BAGHDAD -- Iraqi officials said Thursday that they have detained the mastermind behind a string of bombings last year that targeted key government facilities in the capital.

The disclosure of the March 11 arrest of Manaf Abdul Raheem al-Rawi, the alleged Baghdad leader of al-Qaeda in Iraq, came a day after U.S. military officials said the organization's top leader in the volatile northern city of Mosul, Ahmad Ali Abbas Dahir al-Ubayd, had been killed in a raid.

The news of Rawi's arrest and Ubayd's slaying are the latest blows to the Sunni insurgent group. Al-Qaeda in Iraq's top two national leaders were killed last weekend in a U.S. airstrike in the north.

Rawi coordinated the bombings of the Foreign, Justice, Finance and other ministries in August and October, Iraqi officials said Thursday. In Mosul, Ubayd allegedly oversaw kidnapping and bribery rings that al-Qaeda in Iraq operated to finance attacks.

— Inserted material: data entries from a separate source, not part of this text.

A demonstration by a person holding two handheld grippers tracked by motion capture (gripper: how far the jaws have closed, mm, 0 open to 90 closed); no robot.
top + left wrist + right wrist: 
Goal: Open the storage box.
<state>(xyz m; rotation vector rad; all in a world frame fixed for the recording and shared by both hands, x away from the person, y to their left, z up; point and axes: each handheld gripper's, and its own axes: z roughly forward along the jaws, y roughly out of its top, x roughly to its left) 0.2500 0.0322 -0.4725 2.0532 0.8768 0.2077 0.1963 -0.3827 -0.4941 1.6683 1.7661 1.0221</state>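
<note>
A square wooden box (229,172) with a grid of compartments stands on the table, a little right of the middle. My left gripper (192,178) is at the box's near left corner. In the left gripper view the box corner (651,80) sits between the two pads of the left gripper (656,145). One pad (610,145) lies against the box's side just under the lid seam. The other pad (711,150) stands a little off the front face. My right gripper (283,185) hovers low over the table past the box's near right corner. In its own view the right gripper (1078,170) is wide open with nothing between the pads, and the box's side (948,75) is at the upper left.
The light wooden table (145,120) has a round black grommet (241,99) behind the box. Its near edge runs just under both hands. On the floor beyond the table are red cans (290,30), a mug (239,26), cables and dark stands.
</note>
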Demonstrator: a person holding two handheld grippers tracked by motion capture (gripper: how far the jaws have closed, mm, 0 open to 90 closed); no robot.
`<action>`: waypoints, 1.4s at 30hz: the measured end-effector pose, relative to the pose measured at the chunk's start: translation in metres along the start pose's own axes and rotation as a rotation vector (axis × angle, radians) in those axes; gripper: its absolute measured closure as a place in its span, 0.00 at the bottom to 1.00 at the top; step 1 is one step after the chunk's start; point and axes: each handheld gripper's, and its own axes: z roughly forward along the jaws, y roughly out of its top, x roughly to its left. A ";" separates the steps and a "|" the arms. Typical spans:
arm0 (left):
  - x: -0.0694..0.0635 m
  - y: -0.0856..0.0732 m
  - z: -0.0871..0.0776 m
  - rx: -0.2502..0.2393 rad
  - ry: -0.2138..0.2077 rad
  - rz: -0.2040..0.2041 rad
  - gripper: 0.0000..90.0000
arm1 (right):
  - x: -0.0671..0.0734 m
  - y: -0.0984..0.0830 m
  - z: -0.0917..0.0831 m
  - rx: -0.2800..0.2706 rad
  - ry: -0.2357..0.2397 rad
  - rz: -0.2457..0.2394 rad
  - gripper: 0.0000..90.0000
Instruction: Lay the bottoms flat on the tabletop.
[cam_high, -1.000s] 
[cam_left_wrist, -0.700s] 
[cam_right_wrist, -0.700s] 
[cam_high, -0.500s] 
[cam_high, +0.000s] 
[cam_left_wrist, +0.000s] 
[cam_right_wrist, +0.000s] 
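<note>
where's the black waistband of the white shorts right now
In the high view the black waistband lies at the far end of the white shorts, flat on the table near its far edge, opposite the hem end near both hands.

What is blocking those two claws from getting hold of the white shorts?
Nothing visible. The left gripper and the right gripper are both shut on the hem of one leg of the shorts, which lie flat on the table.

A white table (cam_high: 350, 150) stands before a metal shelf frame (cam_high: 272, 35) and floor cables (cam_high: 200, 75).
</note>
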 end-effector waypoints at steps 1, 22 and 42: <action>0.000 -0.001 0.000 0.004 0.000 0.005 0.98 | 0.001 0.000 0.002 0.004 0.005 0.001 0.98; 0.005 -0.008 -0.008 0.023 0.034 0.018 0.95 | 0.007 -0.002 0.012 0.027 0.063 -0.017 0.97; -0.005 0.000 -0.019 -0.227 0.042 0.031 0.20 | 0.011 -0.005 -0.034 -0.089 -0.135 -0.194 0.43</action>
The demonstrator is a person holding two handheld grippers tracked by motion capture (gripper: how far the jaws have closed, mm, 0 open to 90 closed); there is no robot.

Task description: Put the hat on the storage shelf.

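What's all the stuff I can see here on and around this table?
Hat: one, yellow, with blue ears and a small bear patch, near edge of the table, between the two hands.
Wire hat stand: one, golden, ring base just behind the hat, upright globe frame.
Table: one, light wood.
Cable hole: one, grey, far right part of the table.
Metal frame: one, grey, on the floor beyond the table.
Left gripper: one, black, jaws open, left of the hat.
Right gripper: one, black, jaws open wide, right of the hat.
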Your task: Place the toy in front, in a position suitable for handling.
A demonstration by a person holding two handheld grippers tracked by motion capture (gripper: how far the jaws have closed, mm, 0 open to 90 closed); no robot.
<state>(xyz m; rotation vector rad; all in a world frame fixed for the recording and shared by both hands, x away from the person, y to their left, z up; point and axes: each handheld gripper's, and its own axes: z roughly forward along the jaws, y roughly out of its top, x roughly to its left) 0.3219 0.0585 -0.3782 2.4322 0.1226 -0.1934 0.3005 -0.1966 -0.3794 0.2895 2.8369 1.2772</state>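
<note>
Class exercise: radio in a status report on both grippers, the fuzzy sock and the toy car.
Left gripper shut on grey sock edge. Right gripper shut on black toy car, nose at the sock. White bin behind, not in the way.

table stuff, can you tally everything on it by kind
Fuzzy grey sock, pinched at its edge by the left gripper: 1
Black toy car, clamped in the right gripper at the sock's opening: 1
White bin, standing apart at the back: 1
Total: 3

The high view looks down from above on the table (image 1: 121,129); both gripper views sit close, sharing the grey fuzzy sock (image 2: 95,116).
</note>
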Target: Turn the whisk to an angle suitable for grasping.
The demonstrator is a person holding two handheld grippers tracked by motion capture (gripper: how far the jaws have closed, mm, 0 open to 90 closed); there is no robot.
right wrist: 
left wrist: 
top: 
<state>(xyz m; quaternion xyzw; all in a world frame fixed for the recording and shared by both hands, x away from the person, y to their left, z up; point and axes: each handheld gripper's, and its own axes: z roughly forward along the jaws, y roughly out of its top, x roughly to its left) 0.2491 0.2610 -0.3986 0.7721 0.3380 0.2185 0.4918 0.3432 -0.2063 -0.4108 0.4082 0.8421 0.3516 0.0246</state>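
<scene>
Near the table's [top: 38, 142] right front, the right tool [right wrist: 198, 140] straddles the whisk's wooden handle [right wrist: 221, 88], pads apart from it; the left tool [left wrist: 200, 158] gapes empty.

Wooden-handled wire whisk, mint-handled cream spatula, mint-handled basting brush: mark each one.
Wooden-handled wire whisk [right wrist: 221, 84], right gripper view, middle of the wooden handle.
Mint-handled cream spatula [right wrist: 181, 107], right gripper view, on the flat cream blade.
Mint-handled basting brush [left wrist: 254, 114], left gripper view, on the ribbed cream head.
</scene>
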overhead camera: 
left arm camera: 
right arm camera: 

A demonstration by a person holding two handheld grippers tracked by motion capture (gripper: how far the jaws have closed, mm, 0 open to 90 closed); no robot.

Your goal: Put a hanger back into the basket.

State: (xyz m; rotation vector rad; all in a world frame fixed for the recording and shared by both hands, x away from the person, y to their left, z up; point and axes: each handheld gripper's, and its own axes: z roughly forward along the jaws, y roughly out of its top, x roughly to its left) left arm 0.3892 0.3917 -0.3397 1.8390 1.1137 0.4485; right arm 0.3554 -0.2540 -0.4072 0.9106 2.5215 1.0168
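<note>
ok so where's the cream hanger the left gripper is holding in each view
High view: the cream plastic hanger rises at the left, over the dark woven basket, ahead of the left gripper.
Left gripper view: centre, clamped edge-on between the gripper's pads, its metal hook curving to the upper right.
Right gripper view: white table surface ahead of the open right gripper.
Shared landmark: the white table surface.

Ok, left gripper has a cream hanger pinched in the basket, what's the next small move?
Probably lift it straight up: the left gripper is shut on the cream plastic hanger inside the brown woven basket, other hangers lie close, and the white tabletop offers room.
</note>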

Maj. Gen. Stephen Lanza, the top U.S. military spokesman in Iraq, said the recent operations against the network have peeled off some of its most dogmatic leaders. The military says "ideologues" are the backbone of the organization and characterizes its other members as "opportunists" and "nationalists."

"This really does degrade their abilities at the ideologue level," Lanza said in an interview.

He said U.S. and Iraqi intelligence officers are sifting through evidence collected after the weekend airstrike on the outskirts of Tikrit that killed Abu Ayyub al-Masri, who was also known as Abu Hamza al-Muhajer but whose real name was Yusif al-Dardiri, and Abu Omar al-Baghdadi.

The operations against al-Qaeda in Iraq have come at an opportune time for Prime Minister Nouri al-Maliki, who is fighting to keep his job after disputed March 7 parliamentary elections.

But Maliki's administration also drew unwelcome scrutiny this week after the disclosure that a military unit under his command operated a secret prison at the al-Muthanna air base near Baghdad. Hundreds of Sunni Arab men arrested in the northern province of Nineveh last year were held incommunicado at the site and, in some cases, tortured.

The government has said that it is investigating the allegations, which were first reported Monday in the Los Angeles Times.

The facility includes two known jails, but last fall, after a military crackdown in northern Iraq, the unit under Maliki's command reportedly held 431 Sunni Arab men at an undisclosed location at the base.

Sunni leaders, whom Maliki is trying to court in an effort to form a parliamentary coalition large enough to win him reelection as prime minister, have reacted angrily to the reports of abuse. His main political rival, the secular Shiite and former prime minister Ayad Allawi, narrowly defeated Maliki, largely on the strength of support in Sunni areas.